INFORMATION SHOWN Start Marker
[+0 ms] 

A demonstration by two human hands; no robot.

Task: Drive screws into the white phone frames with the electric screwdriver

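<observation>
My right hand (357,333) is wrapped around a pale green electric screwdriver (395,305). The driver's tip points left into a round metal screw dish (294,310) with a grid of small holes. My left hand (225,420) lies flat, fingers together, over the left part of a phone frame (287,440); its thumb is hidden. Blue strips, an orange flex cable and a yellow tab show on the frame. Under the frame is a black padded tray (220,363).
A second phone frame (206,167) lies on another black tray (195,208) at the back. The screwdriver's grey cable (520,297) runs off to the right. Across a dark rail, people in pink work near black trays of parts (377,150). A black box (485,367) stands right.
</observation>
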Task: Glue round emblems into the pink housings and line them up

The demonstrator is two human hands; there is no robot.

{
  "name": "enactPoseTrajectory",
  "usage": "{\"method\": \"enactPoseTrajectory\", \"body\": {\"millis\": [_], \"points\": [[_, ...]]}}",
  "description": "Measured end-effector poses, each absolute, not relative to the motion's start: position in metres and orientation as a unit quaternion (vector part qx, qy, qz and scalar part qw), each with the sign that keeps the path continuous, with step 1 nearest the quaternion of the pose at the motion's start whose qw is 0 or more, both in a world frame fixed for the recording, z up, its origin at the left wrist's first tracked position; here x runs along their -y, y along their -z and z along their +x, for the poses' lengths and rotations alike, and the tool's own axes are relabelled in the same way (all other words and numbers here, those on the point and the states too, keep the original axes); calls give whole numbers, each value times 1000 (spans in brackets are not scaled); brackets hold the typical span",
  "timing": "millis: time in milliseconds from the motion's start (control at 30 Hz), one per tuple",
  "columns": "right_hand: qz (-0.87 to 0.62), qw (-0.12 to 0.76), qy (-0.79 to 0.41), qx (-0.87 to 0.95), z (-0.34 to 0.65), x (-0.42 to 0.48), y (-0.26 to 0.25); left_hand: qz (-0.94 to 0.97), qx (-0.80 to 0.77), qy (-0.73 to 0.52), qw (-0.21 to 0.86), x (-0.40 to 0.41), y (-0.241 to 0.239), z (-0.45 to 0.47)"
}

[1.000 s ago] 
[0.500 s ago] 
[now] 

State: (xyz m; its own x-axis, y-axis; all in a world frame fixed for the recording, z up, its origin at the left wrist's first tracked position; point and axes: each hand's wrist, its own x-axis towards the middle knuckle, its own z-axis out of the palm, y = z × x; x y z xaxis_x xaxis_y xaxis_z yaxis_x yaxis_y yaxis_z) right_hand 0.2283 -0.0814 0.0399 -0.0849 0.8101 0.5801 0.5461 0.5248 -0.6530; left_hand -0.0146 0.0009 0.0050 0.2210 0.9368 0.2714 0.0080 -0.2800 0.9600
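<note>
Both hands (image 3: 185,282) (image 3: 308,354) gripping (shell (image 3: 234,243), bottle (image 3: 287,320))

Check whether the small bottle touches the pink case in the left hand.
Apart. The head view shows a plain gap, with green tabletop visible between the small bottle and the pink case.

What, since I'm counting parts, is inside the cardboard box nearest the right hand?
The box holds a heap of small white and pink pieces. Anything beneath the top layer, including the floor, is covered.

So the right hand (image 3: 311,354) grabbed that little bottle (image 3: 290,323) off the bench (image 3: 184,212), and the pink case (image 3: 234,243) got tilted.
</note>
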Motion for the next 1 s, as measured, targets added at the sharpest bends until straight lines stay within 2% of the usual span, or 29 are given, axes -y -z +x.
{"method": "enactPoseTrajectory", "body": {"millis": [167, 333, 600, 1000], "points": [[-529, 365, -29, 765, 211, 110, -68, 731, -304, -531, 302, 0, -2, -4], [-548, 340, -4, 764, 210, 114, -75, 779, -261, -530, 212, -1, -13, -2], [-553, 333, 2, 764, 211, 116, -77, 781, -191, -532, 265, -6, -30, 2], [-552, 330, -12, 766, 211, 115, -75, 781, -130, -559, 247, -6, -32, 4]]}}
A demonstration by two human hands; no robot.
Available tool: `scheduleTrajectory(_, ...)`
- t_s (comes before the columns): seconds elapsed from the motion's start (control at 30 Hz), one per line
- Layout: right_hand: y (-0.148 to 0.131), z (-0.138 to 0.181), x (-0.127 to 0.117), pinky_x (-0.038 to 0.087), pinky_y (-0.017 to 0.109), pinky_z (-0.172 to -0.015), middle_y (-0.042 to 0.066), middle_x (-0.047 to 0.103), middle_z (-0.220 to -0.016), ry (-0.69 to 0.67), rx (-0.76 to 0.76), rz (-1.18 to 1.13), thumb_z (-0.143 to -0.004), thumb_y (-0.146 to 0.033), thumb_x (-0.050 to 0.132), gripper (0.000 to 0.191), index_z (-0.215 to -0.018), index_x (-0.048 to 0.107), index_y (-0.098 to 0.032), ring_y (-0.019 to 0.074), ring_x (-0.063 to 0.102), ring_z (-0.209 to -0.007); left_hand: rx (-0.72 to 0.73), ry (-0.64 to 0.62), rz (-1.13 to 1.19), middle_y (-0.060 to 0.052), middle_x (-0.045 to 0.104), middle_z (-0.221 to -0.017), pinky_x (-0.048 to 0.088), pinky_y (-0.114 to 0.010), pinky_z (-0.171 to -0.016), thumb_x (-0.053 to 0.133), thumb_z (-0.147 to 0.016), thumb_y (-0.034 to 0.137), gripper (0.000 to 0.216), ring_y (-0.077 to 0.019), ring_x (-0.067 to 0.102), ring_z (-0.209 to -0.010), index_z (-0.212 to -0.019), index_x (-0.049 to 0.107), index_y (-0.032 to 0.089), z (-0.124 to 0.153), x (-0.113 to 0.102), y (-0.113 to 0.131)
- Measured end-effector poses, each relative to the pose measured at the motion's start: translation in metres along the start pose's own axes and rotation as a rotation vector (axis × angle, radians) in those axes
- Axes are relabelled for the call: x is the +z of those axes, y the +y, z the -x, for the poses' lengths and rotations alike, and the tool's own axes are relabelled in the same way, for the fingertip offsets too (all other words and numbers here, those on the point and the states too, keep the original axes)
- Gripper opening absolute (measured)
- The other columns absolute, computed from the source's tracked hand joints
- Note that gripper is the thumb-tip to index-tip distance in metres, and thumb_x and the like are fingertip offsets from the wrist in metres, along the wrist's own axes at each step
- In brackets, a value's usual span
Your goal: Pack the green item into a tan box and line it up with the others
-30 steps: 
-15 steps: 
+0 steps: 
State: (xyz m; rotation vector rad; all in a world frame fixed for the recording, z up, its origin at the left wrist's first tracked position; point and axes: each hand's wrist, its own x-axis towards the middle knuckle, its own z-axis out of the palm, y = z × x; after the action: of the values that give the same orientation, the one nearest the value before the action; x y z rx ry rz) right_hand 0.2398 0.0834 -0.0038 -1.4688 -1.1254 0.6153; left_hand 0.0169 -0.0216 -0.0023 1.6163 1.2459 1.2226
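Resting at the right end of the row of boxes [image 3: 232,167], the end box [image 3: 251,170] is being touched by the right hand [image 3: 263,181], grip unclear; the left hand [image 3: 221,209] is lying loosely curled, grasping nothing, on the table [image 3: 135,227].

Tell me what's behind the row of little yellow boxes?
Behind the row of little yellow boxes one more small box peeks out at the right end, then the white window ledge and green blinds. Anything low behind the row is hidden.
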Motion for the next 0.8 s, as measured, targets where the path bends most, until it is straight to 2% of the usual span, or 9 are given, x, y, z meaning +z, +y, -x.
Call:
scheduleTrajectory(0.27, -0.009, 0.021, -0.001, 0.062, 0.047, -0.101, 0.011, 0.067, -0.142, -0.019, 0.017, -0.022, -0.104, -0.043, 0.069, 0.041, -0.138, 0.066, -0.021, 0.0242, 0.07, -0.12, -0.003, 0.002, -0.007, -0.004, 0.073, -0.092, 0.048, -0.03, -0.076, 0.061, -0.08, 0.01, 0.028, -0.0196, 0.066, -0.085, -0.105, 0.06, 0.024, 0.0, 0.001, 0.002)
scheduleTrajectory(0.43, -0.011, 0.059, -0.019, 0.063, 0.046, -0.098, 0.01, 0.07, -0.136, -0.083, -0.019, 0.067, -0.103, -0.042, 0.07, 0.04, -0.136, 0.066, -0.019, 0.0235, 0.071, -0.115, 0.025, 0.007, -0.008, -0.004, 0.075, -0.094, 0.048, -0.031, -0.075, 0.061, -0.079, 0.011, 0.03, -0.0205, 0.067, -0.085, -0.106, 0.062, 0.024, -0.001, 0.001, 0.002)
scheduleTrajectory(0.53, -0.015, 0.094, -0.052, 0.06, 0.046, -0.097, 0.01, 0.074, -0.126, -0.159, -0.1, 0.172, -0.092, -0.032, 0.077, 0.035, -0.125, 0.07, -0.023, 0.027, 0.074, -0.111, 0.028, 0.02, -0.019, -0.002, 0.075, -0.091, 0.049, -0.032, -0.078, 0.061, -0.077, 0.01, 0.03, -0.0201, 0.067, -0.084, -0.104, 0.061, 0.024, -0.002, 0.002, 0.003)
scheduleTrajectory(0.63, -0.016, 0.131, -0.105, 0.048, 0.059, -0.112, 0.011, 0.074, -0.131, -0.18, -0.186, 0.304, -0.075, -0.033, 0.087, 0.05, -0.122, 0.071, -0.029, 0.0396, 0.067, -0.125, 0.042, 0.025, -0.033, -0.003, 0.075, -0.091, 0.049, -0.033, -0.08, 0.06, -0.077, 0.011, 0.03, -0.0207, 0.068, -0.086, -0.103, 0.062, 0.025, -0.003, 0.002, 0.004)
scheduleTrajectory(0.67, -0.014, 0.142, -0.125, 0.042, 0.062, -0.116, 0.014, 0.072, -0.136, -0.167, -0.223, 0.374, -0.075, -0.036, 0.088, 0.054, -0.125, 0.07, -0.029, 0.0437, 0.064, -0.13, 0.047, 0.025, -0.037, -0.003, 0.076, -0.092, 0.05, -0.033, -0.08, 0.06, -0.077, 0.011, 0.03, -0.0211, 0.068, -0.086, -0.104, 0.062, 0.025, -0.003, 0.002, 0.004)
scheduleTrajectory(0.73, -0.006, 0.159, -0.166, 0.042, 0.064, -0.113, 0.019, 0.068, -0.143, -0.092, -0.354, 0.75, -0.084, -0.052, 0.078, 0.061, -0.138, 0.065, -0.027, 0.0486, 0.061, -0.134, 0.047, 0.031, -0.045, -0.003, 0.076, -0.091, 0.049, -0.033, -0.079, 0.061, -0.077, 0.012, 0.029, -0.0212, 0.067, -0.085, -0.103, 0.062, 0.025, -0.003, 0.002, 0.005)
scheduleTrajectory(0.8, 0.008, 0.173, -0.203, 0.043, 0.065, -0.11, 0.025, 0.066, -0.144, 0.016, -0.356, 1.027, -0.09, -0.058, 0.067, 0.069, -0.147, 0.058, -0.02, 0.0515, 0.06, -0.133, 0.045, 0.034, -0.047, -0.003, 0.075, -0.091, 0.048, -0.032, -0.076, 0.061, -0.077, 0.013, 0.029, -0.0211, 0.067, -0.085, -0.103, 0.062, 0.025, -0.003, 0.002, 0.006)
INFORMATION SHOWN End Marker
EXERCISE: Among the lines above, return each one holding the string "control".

SOLUTION FOR THIS EXERCISE:
  "timing": "millis: time in milliseconds from the motion's start (control at 30 Hz), one per tuple",
- t_s (comes before the columns): seconds elapsed from the motion's start (control at 30 Hz), one per line

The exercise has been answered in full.